Électron libre, le Kub va s’enfoncer dans les méandres des anciennes affaires, retrouver les acteurs et les noms de victimes, en se méfiant de tout et de tous, son ignorance des lieux devient une force puisqu’il n’est aveuglé ni par des amitiés anciennes ni par des préjugés. Sans ces différents handicaps, il s’ouvre le chemin vers la résolution de l’intrigue et n’épargnera personne, absolument personne au cours d’une suite de dénouements stupéfiants. Un peu Maigret, un peu Harry Bosch ou Harry Hole, le Kub est un superbe personnage de flic, un classique dès sa première enquête tant sa personnalité est travaillée, fouillée, un type qu’on a l’impression de connaître depuis toujours, dont on partage les aventures depuis longtemps.

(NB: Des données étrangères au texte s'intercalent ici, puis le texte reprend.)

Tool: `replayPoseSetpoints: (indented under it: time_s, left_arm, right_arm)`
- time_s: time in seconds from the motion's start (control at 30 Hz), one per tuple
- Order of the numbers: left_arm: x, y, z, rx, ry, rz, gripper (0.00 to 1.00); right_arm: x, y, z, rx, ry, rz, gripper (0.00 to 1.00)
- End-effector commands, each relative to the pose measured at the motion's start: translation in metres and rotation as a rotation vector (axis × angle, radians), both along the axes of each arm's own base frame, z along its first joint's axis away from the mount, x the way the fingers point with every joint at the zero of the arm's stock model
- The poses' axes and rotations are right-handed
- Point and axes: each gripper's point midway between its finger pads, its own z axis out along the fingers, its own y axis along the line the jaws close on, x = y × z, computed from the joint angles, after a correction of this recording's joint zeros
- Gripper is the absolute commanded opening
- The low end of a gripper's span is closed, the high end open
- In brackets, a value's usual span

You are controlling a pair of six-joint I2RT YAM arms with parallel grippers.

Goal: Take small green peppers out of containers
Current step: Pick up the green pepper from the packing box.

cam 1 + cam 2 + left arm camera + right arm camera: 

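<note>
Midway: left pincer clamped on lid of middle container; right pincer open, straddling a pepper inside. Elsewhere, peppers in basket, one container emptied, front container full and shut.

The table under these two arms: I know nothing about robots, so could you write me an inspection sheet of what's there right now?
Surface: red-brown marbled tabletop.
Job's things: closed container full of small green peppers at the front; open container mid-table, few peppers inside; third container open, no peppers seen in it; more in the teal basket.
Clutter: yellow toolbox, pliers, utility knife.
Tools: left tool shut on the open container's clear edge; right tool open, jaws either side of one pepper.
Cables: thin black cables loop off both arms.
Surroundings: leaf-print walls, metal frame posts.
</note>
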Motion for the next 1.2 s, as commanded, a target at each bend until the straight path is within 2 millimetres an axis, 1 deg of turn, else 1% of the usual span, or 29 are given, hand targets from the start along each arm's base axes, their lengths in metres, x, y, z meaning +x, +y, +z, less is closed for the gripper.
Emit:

L’atmosphère lourde de la petite ville est admirablement rendue, le malaise est palpable lorsque Mortka avance dans son enquête, beaucoup ont à y perdre. Une belle écriture, formidablement traduite par Erik Veaux, raconte le poids qui pèse sur les épaules du Kub, professionnel et personnel, son obstination, sa sagacité, son empathie mais ses erreurs aussi, pas un surhomme, parfois un gars un peu perdu, mais quelqu’un qui ne renonce jamais et considère comme vital que toutes les explications soient données et tous les coupables, quels que soient les liens qui les unissent à lui et leur position sociale, reçoivent leurs justes punitions.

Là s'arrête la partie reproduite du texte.